Ao dizeres "venha o diabo e escolha" de todas as opções que apresentaste como possíveis, depreendi que considerarias melhor deixar tudo como está do que decidir, e assim esperar então pelo sismo que nos obrigasse a refazer a cidade.

Se tem havido decisões é apenas no alargamento das vias rodoviárias que se tornaram insuficientes deste a reformulação anterior. E esta opção não se tem revelado eficaz ou benéfica.

Não faço ideia qual será a melhor solução, a mais justa ou mesmo quais as possíveis. Tendo em conta o dinheiro que um automobilista gasta em gasolina hoje em dia, custa-me a crer que as decisões que fomentem o uso do transporte colectivo e dissuadam a uso do automóvel particular sejam economicamente mais inviáveis do que deixar tudo como está.

E as hipóteses talvez fossem a criação de mais faixas BUS onde fosse possível criar, restringir a transportes colectivos algumas ruas, investir fortemente numa rede de transportes colectivos entre centro e subúrbio.

Isto não querendo mexer em qualquer ordem económica obrigando à deslocalização das empresas. Mas acho que vale a pena falar apenas do tráfego, da poluição que representa, das alternativas existentes, das causas dessas alternativas não serem viáveis (se por insuficiente número ou por saturação dos acessos).


Mas é como dizes. Não acreditando ou tendo esperança na viabilidade deste país, resta-nos assistir à continuação das más opções e esperar pelo sismo.

Pedro Cruz Gomes disse...

Vá, vamos lá a ser proactivos: o que é "investir fortemente numa rede de transportes colectivos"? É aplicar o dinheiro em quê? Em mais vias férreas? Em mais autocarros? Em parques de estacionamento gigantescos à entrada da cidade? Em portagens em cada rua de acesso a Lisboa? Em quê? E quem paga o investimento? Se o preço de usufruto traduzir esse investimento confirmar-se-ão as perspectivas optimistas de que o uso de transporte particular sairá mais dispendioso? E se fôr investimento público - que outros investimentos se deixarão de fazer (sem demagogias que para isso temos a AR)?
Não vale dizer que somos leigos no assunto, Tiago. Porque se somos leigos para propor também o somos a apontar...
Bora lá a usar as meninges para coligir informação, aprender e reflectir. Porque de palavras já temos o Eça farto.
I'm game.

Tiago disse...

Investir no alargamento das ruas, das avenidas, na construção de túneis, de parques de estacionamento subterrâneos dentro da cidade, é convidar os automóveis a entrar na cidade. Aumenta-se a capacidade de fluxo, e o fluxo aumenta, com todas as consequências nefastas, até saturar as vias novamente.

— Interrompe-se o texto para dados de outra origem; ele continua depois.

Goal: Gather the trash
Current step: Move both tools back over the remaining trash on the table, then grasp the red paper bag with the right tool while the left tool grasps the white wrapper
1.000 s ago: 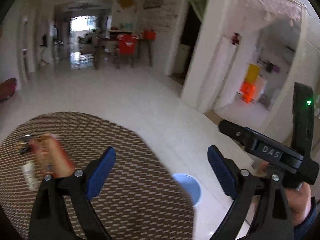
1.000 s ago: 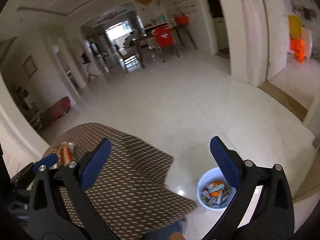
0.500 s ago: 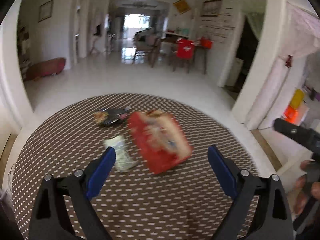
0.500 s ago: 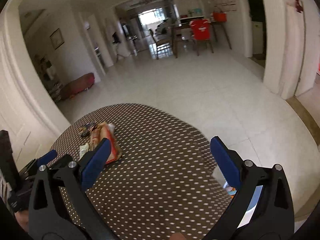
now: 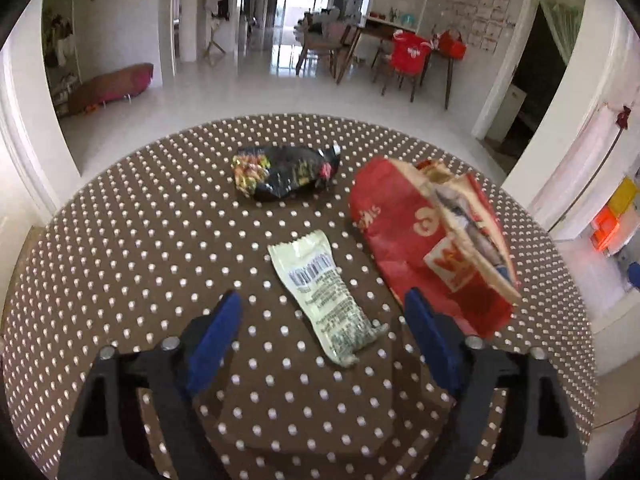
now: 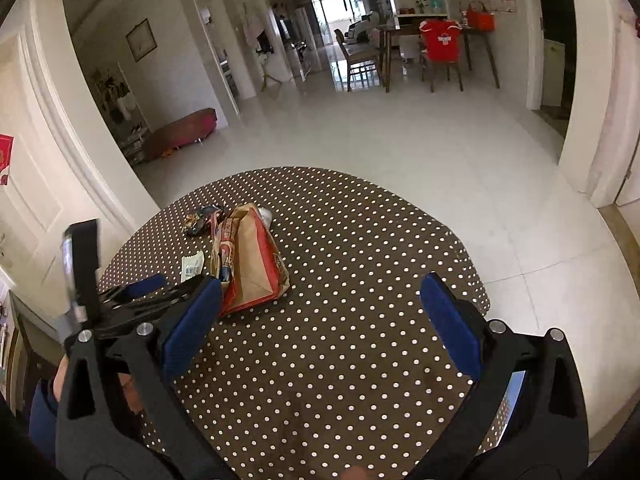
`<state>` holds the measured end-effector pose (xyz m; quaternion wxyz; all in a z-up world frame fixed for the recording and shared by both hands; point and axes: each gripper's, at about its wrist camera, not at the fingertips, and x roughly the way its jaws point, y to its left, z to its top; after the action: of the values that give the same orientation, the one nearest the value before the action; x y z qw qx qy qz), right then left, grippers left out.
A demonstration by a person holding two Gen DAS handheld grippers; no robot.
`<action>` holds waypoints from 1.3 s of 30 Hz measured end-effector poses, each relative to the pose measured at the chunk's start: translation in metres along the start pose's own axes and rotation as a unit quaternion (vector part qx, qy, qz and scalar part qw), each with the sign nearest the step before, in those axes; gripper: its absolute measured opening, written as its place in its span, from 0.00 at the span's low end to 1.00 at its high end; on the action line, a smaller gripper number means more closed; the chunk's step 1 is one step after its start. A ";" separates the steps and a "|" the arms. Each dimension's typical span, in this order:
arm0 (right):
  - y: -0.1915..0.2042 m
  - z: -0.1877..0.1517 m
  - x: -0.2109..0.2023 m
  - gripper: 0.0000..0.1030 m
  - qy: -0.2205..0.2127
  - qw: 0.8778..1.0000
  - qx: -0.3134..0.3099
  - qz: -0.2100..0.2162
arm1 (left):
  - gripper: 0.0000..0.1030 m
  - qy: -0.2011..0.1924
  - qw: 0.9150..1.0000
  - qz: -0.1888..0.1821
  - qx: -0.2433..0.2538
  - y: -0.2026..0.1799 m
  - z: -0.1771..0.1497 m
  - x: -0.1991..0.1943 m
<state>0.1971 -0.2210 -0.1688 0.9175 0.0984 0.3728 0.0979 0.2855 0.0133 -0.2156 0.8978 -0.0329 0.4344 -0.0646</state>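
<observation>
Left tool (image 5: 322,328) swung from floor and table edge onto the table (image 5: 120,240); now over pale wrapper (image 5: 326,296), jaws just narrowed, wrapper between them untouched. Right tool (image 6: 320,316) swung off the floor bin onto tabletop.

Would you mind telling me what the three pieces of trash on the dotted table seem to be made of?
The black wrapper looks like glossy plastic film, given its shiny crinkles. The pale sachet seems matte plastic or foil with a crimped end. The red bag appears to be paper: its inside shows brown.
</observation>
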 end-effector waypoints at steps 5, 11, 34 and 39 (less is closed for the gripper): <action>0.011 0.005 0.015 0.94 0.014 1.000 -0.020 0.012 | 0.13 0.004 1.000 -0.022 -0.003 0.008 0.006 0.009; 0.036 0.010 0.059 0.94 0.047 0.997 -0.053 0.042 | 0.06 -0.012 0.999 -0.019 -0.035 0.028 -0.012 -0.006; -0.008 -0.006 0.036 0.61 0.021 0.994 0.024 0.108 | 0.07 -0.044 0.996 -0.060 -0.040 0.012 -0.045 -0.077; -0.033 -0.005 -0.004 0.61 -0.015 0.995 0.040 0.094 | 0.07 -0.049 0.996 -0.078 -0.021 -0.014 -0.042 -0.085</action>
<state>0.1944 -0.2530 -0.1785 0.9052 0.1711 0.3513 0.1669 0.1993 0.0116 -0.1736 0.9095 -0.0883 0.3870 -0.1234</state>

Talvez se se tivesse canalizado esse dinheiro para o aumento da frota de autocarros, comboios e metro, passassemos a ter uma rede de TP melhor e mais eficaz e menos automóveis na cidade.

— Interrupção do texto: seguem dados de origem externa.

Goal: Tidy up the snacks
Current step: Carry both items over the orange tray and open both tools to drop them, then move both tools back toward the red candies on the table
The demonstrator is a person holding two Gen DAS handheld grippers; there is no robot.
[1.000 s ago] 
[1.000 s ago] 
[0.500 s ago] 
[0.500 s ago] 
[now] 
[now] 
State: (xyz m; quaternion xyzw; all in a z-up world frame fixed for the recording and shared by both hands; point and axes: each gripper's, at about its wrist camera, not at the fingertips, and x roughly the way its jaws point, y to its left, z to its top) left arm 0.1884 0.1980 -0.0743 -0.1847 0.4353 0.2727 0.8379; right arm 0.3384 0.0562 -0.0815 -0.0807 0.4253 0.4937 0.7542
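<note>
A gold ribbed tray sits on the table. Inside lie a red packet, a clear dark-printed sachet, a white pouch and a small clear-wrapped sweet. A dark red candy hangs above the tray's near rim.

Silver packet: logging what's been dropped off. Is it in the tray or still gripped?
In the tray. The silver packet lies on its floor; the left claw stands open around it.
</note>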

Porém os engarrafamentos persistiriam. E aí a solução seria dar prioridade aos transportes públicos com faixas BUS. Se se criarem as condições de circulação de TP na cidade, se houver uma frequência de TP que não obrigue as pessoas a ir ensardinhadas de pé durante uma hora, talvez não seja preciso medidas mais graves e difíceis como aumentar os impostos ou fazer portagens nas 1001 entradas da cidade. Ou seja, desde que se criem as tais condições de fluidez da circulação dos TP com faixas exclusivamente BUS, a saturação das outras ruas seria o principal elemento dissuasor da utilização do automóvel particular.

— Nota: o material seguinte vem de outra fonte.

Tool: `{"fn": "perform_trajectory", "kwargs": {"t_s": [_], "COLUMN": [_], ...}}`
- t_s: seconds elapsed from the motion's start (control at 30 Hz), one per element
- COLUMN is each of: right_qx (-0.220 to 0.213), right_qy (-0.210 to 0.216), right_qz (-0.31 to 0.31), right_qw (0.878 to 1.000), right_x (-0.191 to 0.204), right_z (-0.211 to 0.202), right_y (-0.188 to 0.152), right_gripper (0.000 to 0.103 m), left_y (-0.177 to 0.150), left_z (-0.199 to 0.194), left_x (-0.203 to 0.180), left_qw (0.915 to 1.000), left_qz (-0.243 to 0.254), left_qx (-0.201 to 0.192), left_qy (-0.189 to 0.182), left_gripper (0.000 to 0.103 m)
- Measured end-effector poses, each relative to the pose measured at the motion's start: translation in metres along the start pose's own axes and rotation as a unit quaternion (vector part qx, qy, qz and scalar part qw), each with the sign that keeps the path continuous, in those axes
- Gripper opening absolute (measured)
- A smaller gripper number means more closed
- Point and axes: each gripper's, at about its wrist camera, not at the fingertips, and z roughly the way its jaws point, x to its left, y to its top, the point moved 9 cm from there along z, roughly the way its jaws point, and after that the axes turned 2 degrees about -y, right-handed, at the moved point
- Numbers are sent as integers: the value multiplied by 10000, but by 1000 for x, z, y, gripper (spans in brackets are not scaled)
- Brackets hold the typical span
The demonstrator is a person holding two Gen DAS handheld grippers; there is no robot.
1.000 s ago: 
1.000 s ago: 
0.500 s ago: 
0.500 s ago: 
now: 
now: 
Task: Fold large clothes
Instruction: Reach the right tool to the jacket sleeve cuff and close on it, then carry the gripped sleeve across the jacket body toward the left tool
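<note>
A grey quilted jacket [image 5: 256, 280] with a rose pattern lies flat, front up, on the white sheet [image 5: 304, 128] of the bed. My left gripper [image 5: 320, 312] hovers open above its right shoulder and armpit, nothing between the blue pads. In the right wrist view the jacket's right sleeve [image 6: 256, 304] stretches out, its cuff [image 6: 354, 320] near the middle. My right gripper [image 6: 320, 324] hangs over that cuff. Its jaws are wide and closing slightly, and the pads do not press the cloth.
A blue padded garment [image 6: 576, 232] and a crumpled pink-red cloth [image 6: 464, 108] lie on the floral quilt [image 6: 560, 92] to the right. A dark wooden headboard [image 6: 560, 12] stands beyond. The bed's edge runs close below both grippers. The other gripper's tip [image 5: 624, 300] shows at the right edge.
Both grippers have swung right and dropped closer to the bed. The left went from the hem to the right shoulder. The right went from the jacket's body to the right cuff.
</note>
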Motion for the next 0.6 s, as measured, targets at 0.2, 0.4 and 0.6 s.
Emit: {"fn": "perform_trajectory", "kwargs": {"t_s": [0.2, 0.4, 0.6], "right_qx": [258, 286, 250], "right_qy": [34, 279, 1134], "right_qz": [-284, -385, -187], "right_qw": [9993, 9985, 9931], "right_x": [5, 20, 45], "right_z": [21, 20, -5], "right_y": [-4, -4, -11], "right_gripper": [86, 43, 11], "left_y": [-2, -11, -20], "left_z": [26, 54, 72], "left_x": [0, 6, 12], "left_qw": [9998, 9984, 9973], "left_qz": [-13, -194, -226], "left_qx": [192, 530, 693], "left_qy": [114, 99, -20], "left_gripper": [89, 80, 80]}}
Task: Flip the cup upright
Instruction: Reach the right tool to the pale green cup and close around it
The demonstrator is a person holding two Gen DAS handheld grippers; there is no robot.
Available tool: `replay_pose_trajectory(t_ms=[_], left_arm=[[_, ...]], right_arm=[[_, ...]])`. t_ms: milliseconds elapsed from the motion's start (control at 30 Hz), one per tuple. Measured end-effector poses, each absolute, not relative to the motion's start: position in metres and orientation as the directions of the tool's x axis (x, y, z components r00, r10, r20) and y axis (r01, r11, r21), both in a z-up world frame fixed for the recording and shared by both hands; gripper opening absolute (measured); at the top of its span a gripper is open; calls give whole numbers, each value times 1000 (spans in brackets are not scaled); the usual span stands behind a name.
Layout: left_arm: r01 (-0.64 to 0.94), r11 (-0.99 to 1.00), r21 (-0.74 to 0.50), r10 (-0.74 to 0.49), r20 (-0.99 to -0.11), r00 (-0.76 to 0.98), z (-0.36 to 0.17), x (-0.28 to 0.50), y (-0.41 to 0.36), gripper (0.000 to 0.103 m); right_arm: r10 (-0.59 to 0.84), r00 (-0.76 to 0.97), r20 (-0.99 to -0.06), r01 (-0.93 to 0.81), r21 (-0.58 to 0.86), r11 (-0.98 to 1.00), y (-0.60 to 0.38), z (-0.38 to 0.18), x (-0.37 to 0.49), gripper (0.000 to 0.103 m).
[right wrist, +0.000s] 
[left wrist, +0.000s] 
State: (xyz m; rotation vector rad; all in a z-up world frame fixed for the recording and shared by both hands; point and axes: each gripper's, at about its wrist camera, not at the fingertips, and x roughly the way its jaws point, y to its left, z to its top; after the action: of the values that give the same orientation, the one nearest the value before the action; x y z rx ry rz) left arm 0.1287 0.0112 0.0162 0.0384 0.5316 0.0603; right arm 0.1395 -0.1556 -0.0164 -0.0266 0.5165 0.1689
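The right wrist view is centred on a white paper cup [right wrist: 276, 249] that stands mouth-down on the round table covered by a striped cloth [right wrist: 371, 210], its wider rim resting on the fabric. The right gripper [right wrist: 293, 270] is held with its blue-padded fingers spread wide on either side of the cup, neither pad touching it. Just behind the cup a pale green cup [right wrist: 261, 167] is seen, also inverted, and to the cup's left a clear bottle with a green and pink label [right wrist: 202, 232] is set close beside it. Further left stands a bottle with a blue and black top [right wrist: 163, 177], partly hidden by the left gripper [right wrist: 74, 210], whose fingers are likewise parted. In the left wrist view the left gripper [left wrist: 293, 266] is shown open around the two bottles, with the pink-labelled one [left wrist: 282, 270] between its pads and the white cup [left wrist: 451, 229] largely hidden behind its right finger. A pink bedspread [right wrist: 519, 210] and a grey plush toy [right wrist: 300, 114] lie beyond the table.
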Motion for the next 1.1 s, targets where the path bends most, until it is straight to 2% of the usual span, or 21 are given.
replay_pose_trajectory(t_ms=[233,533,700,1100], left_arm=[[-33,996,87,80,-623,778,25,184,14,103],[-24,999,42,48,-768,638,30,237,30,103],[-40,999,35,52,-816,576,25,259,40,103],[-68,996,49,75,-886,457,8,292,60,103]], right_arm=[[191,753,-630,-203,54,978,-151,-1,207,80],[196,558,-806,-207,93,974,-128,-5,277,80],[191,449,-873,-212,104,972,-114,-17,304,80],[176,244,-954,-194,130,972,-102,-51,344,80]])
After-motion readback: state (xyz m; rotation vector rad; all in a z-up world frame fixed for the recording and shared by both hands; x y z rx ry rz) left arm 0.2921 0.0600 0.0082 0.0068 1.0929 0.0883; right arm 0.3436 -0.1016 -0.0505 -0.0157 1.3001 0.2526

O problema actual é que os TP ficam presos no trânsito, cheios até ao limite, e assim qualquer pessoa que possa prefere viajar comodamente no seu automóvel. Paga-se mais, claro, mas é evidentemente mais agradável.

Era preciso saber o número de pessoas envolvidas nos fluxos bidiários, a quantidade que usa carro próprio, a quantidade de TP necessários para garantir comodidade e celeridade nas deslocações.

Não sei esses números nem quanto custa isto, é certo. Mas só estou a propor uma transferência de fundos de uma política que promove a utilização do automóvel particular para o reforço dos TP.

Também não sei se os TP dão prejuízo por defeito. Não sei se sai mais caro ao Estado pagar o prejuízo dos TP do que todos os anos fazer mais obras na rede viária. Mas diz-me tu, então, Pedro. Explica-me, se coligiste a informação, se aprendeste e reflectiste.